You might say I have a certain degree of reverence for books. They can take me places I will never visit otherwise and introduce me to people that I can watch from a distance while delving into their lives. That reverence might, on occasion, be misinterpreted as an obsession. At least some might think that when they walk into my library (yes, I have a library . . . don’t judge me). Shelf after shelf is filled with books, most all of which I have read, with the exception of those that I “inherited” from my grandfather and my grandmother-in-law. I place that word in quotation marks because they really came to live with me by default. No one else wanted them. So I adopted them and gave them a good home. It’s how I came to possess a complete set of “The Books of Knowledge” as well as a 1925 copy of “College English Grammar” with my grandfather’s handwritten notes penciled throughout and his name, Paisley Shackelford, inked onto the first blank page along with the notations that he was to “write an 8 word sentence with each word a different part of speech” and “make a list of 20 idioms found in speech and writing”. I don’t even know what an idiom is.
It’s the reason I am the proud owner of “Pork Production” by William W. Smith, a book that bears the inscription, “To a dear boy on his birthday, June 20, 1951. From Mother, with worlds of love.” This from a woman who looked like she could spit nails in every picture I’ve ever seen.
And now, I am caught between the proverbial rock and hard place.

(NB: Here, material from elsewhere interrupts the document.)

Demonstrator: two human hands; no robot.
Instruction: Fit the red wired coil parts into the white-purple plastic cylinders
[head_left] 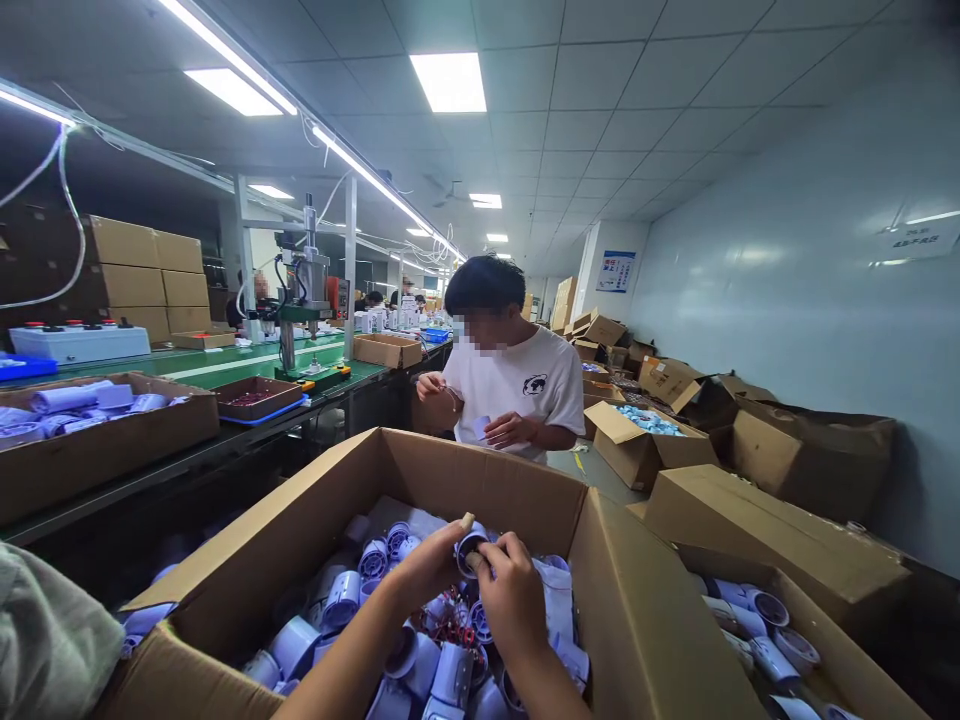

When my parents’ furniture was no longer of any use to them because they were no longer here, my son and his wife asked if they might take the dining room suite for their new-to-them house. It consisted of a solid cherry table with matching chairs and a matching china hutch with doors that slid across the top and opened on the bottom. And there was one really nifty door that spanned the center of the hutch and could drop down to function as a sort of serving area. I’m sure it was a new purchase when they built their house in 1955; the style is right for the time period and it was around as long as I can remember . . . and I came along in ’56. When they moved, so did the dining room furniture, but with a new purpose. It lived upstairs in the sitting area, to be used for school work or playing games, or just to take up empty space without added expense. And the hutch became the storage cabinet for my mother’s cookbooks. Actually, it became the clown car for her cookbooks, for when I began to empty it once my brother and I agreed that it could reside elsewhere, it took every box I could find, and still I have mountains of cookbooks scattered across the floor.
Cookbooks are not my only issue. If I walk to the other end of the sitting room and begin opening the cabinet doors there, I find a treasure trove of Earl Stanley Gardner’s Perry Mason mysteries, tons of Mary Higgins Clark novels, and who knows what else that is hidden behind the first rows. When the time comes, as it surely must, where will it all live?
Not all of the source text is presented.